[Start of Attachment]
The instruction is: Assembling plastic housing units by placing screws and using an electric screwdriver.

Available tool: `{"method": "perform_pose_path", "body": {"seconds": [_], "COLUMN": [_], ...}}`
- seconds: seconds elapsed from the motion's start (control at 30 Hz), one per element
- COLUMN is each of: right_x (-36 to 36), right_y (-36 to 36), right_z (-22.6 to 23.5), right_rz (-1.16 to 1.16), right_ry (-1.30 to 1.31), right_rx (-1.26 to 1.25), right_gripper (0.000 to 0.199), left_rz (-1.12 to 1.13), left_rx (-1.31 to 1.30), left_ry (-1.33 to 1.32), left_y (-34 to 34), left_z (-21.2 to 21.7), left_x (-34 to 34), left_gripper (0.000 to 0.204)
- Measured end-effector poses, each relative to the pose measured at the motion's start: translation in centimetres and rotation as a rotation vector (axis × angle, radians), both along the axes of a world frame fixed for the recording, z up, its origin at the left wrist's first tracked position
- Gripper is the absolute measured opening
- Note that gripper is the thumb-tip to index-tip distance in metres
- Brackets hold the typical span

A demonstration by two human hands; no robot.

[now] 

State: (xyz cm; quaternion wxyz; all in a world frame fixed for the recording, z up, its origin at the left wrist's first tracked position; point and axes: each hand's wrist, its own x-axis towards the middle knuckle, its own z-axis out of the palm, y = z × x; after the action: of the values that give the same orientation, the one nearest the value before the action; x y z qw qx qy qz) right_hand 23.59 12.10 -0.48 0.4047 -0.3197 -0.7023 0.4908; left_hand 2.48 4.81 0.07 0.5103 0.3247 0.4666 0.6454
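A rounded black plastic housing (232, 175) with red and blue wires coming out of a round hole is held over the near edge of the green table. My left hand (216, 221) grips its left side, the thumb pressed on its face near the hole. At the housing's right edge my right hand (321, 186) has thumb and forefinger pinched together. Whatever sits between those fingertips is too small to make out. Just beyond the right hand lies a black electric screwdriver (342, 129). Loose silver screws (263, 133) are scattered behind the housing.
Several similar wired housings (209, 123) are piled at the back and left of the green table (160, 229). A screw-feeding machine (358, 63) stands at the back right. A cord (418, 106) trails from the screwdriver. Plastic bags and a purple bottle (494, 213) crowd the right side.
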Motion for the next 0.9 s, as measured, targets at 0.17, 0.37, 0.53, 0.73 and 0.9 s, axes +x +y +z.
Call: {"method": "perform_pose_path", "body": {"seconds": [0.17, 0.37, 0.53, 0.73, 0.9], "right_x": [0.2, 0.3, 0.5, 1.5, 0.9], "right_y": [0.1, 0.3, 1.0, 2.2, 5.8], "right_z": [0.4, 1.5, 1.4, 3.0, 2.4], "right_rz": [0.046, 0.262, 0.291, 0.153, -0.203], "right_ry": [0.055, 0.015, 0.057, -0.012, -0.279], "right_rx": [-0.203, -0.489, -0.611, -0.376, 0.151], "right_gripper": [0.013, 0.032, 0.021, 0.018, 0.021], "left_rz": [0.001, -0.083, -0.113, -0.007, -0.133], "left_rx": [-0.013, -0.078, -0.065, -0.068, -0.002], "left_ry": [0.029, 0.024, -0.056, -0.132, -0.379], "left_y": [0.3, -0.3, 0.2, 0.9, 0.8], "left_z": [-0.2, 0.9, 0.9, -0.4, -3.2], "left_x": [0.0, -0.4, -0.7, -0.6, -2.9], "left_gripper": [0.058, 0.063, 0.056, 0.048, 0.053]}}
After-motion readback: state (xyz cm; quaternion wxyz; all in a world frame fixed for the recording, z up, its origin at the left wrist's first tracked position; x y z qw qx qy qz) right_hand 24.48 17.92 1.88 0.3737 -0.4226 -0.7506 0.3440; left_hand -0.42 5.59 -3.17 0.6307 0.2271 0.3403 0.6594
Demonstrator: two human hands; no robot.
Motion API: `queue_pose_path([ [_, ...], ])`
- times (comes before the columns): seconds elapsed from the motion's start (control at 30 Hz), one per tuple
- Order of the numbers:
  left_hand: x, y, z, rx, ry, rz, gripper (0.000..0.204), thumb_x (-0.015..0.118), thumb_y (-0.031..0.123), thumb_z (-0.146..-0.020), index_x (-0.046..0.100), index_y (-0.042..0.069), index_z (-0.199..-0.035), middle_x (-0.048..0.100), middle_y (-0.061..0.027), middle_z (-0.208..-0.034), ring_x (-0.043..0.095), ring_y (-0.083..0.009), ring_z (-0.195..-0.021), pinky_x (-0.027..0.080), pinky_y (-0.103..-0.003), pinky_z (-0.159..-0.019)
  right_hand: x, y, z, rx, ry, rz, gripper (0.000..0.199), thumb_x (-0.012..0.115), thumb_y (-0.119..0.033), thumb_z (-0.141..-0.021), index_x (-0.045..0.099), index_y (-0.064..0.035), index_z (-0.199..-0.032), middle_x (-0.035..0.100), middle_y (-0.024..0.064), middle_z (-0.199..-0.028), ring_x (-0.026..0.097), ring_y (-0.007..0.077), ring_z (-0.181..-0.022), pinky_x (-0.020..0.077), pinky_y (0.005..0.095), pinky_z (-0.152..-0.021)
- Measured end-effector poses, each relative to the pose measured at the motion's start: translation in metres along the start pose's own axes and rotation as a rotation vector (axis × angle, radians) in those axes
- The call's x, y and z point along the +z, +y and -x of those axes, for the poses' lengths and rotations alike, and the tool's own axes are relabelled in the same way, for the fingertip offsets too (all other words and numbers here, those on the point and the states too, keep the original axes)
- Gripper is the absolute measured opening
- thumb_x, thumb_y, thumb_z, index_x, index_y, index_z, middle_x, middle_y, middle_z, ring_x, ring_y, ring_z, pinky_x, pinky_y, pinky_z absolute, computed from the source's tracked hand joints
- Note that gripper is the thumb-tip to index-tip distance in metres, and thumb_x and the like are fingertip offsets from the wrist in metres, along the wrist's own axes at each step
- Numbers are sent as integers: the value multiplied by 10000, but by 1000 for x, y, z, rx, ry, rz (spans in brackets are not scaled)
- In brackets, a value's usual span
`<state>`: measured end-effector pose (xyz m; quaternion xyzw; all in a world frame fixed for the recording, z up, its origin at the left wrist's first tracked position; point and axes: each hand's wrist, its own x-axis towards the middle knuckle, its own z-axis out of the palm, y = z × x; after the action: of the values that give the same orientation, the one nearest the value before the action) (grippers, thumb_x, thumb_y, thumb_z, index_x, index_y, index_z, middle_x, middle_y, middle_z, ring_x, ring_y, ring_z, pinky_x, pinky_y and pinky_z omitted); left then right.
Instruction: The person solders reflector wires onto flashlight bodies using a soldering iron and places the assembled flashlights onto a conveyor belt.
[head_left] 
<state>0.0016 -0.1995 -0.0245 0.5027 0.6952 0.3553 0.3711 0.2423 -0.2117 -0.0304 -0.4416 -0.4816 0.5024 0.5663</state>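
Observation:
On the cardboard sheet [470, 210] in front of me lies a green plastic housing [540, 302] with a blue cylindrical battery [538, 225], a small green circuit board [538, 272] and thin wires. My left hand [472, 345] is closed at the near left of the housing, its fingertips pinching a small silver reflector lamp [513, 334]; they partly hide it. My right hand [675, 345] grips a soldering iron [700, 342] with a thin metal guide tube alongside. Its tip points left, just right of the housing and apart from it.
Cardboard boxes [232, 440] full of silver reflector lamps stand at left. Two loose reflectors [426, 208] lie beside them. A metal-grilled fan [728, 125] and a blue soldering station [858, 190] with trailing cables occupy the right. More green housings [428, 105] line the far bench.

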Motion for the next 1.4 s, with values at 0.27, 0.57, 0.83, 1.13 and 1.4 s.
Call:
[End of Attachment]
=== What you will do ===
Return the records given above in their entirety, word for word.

=== Solution to this problem ===
The instruction is: Assembling plastic housing units by placing screws and using an electric screwdriver.

Available tool: `{"method": "perform_pose_path", "body": {"seconds": [_], "COLUMN": [_], ...}}`
- seconds: seconds elapsed from the motion's start (control at 30 Hz), one per element
- COLUMN is each of: right_x (-36 to 36), right_y (-36 to 36), right_z (-22.6 to 23.5), right_rz (-1.16 to 1.16), right_ry (-1.30 to 1.31), right_rx (-1.26 to 1.25), right_gripper (0.000 to 0.199), left_rz (-1.12 to 1.13), left_rx (-1.31 to 1.30), left_ry (-1.33 to 1.32), left_y (-34 to 34), left_z (-21.2 to 21.7), left_x (-34 to 34), left_gripper (0.000 to 0.204)
- Measured end-effector poses, each relative to the pose measured at the motion's start: translation in centimetres and rotation as a rotation vector (axis × angle, radians), both along the axes of a world frame fixed for the recording, z up, its origin at the left wrist's first tracked position
- Gripper is the absolute measured opening
- Note that gripper is the thumb-tip to index-tip distance in metres
- Brackets hold the typical span

A demonstration by two human hands; no robot.

[now] 

State: (xyz cm; quaternion wxyz; all in a world frame fixed for the recording, z up, its origin at the left wrist's first tracked position; point and axes: each hand's wrist, its own x-axis towards the middle knuckle, its own z-axis out of the palm, y = z × x; after the action: of the values that give the same orientation, the one nearest the value before the action; x y z qw qx qy qz) right_hand 23.59 12.10 -0.48 0.4047 -0.3197 -0.7023 0.4908; left_hand 2.48 4.81 0.07 0.5103 0.3247 0.4666 0.6454
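A rounded black plastic housing (232, 175) with red and blue wires coming out of a round hole is held over the near edge of the green table. My left hand (216, 221) grips its left side, the thumb pressed on its face near the hole. At the housing's right edge my right hand (321, 186) has thumb and forefinger pinched together. Whatever sits between those fingertips is too small to make out. Just beyond the right hand lies a black electric screwdriver (342, 129). Loose silver screws (263, 133) are scattered behind the housing.
Several similar wired housings (209, 123) are piled at the back and left of the green table (160, 229). A screw-feeding machine (358, 63) stands at the back right. A cord (418, 106) trails from the screwdriver. Plastic bags and a purple bottle (494, 213) crowd the right side.
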Motion for the next 0.9 s, as measured, targets at 0.17, 0.37, 0.53, 0.73 and 0.9 s, axes +x +y +z.
Call: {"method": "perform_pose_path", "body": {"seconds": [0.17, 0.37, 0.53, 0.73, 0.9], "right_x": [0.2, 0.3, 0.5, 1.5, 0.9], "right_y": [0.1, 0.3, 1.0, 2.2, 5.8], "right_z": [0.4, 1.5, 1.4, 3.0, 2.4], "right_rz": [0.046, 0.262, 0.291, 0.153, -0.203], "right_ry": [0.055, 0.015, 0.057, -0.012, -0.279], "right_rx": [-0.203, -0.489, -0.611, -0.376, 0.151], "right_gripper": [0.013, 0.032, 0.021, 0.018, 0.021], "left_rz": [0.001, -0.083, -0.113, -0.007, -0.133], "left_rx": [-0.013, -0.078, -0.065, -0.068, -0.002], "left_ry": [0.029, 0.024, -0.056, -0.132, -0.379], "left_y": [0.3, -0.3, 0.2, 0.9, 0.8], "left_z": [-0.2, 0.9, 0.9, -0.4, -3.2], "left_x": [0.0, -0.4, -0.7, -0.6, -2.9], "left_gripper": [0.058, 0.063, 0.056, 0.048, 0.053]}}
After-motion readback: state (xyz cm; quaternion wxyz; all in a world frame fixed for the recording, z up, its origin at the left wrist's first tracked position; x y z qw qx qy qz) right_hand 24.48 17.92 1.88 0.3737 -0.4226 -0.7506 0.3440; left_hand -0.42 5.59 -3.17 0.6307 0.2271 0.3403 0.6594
Demonstrator: two human hands; no robot.
Motion API: `queue_pose_path([ [_, ...], ])`
- times (comes before the columns): seconds elapsed from the motion's start (control at 30 Hz), one per tuple
- Order of the numbers:
  left_hand: x, y, z, rx, ry, rz, gripper (0.000..0.204), thumb_x (-0.015..0.118), thumb_y (-0.031..0.123), thumb_z (-0.146..-0.020), index_x (-0.046..0.100), index_y (-0.042..0.069), index_z (-0.199..-0.035), middle_x (-0.048..0.100), middle_y (-0.061..0.027), middle_z (-0.208..-0.034), ring_x (-0.043..0.095), ring_y (-0.083..0.009), ring_z (-0.195..-0.021), pinky_x (-0.027..0.080), pinky_y (-0.103..-0.003), pinky_z (-0.159..-0.019)
  right_hand: x, y, z, rx, ry, rz, gripper (0.000..0.199), thumb_x (-0.012..0.115), thumb_y (-0.119..0.033), thumb_z (-0.141..-0.021), index_x (-0.045..0.099), index_y (-0.064..0.035), index_z (-0.199..-0.032), middle_x (-0.035..0.100), middle_y (-0.024..0.064), middle_z (-0.199..-0.028), ring_x (-0.026..0.097), ring_y (-0.007..0.077), ring_z (-0.181..-0.022), pinky_x (-0.020..0.077), pinky_y (0.005..0.095), pinky_z (-0.152..-0.021)
- Measured end-effector poses, each relative to the pose measured at the motion's start: translation in metres along the start pose's own axes and rotation as a rotation vector (axis × angle, radians) in those axes
- The call's x, y and z point along the +z, +y and -x of those axes, for the poses' lengths and rotations alike, and the tool's own axes are relabelled in the same way, for the fingertip offsets too (all other words and numbers here, those on the point and the states too, keep the original axes)
- Gripper is the absolute measured opening
- thumb_x, thumb_y, thumb_z, index_x, index_y, index_z, middle_x, middle_y, middle_z, ring_x, ring_y, ring_z, pinky_x, pinky_y, pinky_z absolute, computed from the source's tracked hand joints
- Note that gripper is the thumb-tip to index-tip distance in metres, and thumb_x and the like are fingertip offsets from the wrist in metres, along the wrist's own axes at each step
- Numbers are sent as integers: the value multiplied by 10000, but by 1000 for x, y, z, rx, ry, rz (spans in brackets are not scaled)
- In brackets, a value's usual span
`<state>`: measured end-effector pose (xyz m; quaternion xyzw; all in a world frame fixed for the recording, z up, its origin at the left wrist's first tracked position; point and axes: each hand's wrist, its own x-axis towards the middle knuckle, its own z-axis out of the palm, y = z × x; after the action: of the values that give the same orientation, the one nearest the value before the action) (grippers, thumb_x, thumb_y, thumb_z, index_x, index_y, index_z, middle_x, middle_y, middle_z, ring_x, ring_y, ring_z, pinky_x, pinky_y and pinky_z omitted); left then right.
Instruction: The person solders reflector wires onto flashlight bodies using a soldering iron and places the assembled flashlights onto a conveyor belt.
[head_left] 
<state>0.0016 -0.1995 -0.0245 0.5027 0.6952 0.3553 0.3711 0.2423 -0.2117 -0.0304 -0.4416 -0.4816 0.5024 0.5663</state>
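Observation:
On the cardboard sheet [470, 210] in front of me lies a green plastic housing [540, 302] with a blue cylindrical battery [538, 225], a small green circuit board [538, 272] and thin wires. My left hand [472, 345] is closed at the near left of the housing, its fingertips pinching a small silver reflector lamp [513, 334]; they partly hide it. My right hand [675, 345] grips a soldering iron [700, 342] with a thin metal guide tube alongside. Its tip points left, just right of the housing and apart from it.
Cardboard boxes [232, 440] full of silver reflector lamps stand at left. Two loose reflectors [426, 208] lie beside them. A metal-grilled fan [728, 125] and a blue soldering station [858, 190] with trailing cables occupy the right. More green housings [428, 105] line the far bench.
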
Motion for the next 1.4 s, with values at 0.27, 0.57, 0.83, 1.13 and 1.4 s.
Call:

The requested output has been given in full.